No cenário internacional, a Organização Mundial da Saúde (OMS) também tem buscado avanços. A entidade removeu o “transtorno de identidade de gênero” de sua classificação de doenças (CID-11), substituindo-o por “incongruência de gênero”, agora incluída na área de sexualidade, e não mais em transtornos mentais. A mudança reconhece a transgeneridade como parte da diversidade humana, mas, no Brasil, só entrará em vigor em 2027.
A própria OMS define a saúde sexual como essencial para o bem-estar individual e coletivo. Para a organização, isso requer acesso a informações de qualidade, cuidados de saúde seguros e acessíveis e um ambiente livre de coerção, discriminação e violência.
O cuidado precisa ser plural
A professora Julia Carrara, mulher cis lésbica, se reconhece parcialmente nas mensagens do Outubro Rosa. “Apesar de me contemplar como mulher e auxiliar na busca de cuidados específicos, não vejo falarem tanto com mulheres lésbicas”, diz. Embora não tenha vivido situações explícitas de preconceito, ela relata desconfortos sutis, como a presunção de que ela é uma mulher heterossexual, como se isso fosse a regra. “Sempre tem alguma olhada mais ‘demorada’, parecendo que precisam digerir o assunto [sua sexualidade]”. Para Julia, falta preparo e vontade de aprender: “Profissionais que já estão na área há mais tempo muitas vezes não sentem que é necessário conhecer nossas vivências, o que causa desamparo e desconforto”.

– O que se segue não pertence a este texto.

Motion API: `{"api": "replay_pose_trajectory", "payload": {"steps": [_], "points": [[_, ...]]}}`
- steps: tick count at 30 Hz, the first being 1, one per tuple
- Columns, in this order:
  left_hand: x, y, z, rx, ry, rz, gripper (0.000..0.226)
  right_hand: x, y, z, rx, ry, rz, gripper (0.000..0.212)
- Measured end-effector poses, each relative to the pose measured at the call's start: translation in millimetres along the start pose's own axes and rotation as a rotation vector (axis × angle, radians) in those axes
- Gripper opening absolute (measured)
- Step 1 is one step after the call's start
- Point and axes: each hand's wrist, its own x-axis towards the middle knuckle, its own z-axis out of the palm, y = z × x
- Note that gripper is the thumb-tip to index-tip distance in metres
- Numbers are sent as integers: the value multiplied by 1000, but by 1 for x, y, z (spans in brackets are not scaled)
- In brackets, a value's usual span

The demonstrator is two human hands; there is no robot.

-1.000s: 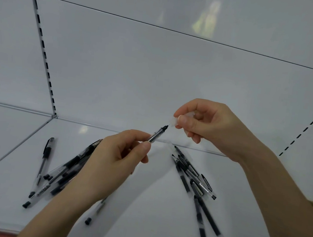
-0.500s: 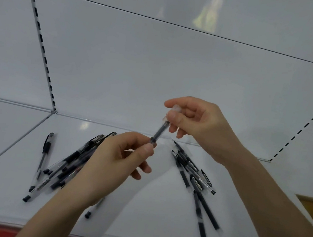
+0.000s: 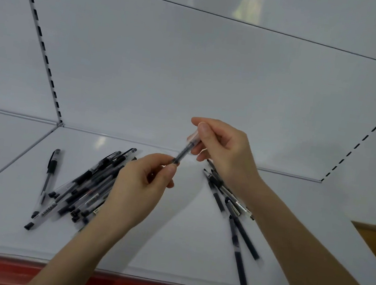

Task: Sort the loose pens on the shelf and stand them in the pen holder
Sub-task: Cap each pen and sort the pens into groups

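White shelf [image 3: 168,247] below, and both hands are up over it with one pen [image 3: 183,152] slanting between them. Left hand [image 3: 137,190] pinches the dark lower end between thumb and forefinger. Right hand [image 3: 224,152] pinches the clear upper end, possibly a cap, though it's blurred. Pile of pens [image 3: 85,188] lies by the left wrist, smaller bunch [image 3: 229,200] beneath the right wrist.

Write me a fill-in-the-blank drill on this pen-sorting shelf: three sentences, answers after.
1. The left hand and right hand hold one ___ between them.
2. The bigger pile of pens is partly hidden by the ___ hand.
3. The shelf has a ___ front strip.
Missing words: pen; left; red.
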Motion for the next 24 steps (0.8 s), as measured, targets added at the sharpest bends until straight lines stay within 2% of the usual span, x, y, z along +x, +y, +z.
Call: {"api": "replay_pose_trajectory", "payload": {"steps": [3, 5, 8, 11, 15, 17, 19, 22, 24], "points": [[6, -17, -7, 322, 26, 77, 13, 1, 17, -19, -132, -47, 134, 13], [6, -32, -16, 516, 92, 90, 12, -1, 33, -33, -437, -56, 161, 10], [2, -51, -29, 719, 133, -21, 16, -9, 52, -44, -812, -181, 255, 8], [0, -58, -37, 799, 131, -72, 15, -17, 60, -43, -930, -277, 355, 16], [0, -62, -38, 845, 116, -95, 16, -15, 63, -40, -973, -284, 411, 25], [0, -58, -36, 791, 157, -50, 17, -11, 58, -40, -888, -225, 385, 24], [-1, -46, -30, 630, 197, 4, 11, -6, 47, -38, -590, -138, 401, 17], [-5, -21, -11, 203, 61, -79, 7, -4, 25, -27, 6, -136, 463, 6], [-8, -7, 5, -56, -52, -181, 4, -6, 19, -16, 147, -186, 440, 5]]}}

A falta de preparo dos profissionais também afeta Gabriel. “O constrangimento começa a partir do momento em que sinto a necessidade de sinalizar o médico de que sou trans e, às vezes, o profissional sequer sabe o que isso significa, ou qual seria a relevância disso. Já me ocorreu, por exemplo, de tirar a camiseta para o médico me auscultar, e sentir alguns olhares incômodos para a cicatriz da mastectomia” revela o jornalista.
Ao fim, as campanhas de conscientização e prevenção aos problemas de saúde seguem sendo importantes, mas também um lembrete de que o cuidado deve ser plural. Garantir que todas as pessoas, independentemente de gênero ou orientação sexual, possam realizar exames preventivos e acompanhar sua saúde sem medo é parte fundamental do exercício do direito à saúde. Como resume Débora Brito, “cuidar é reconhecer que cada corpo carrega uma história – biológica, psicológica e social – e que a diferença não é exceção, mas regra”.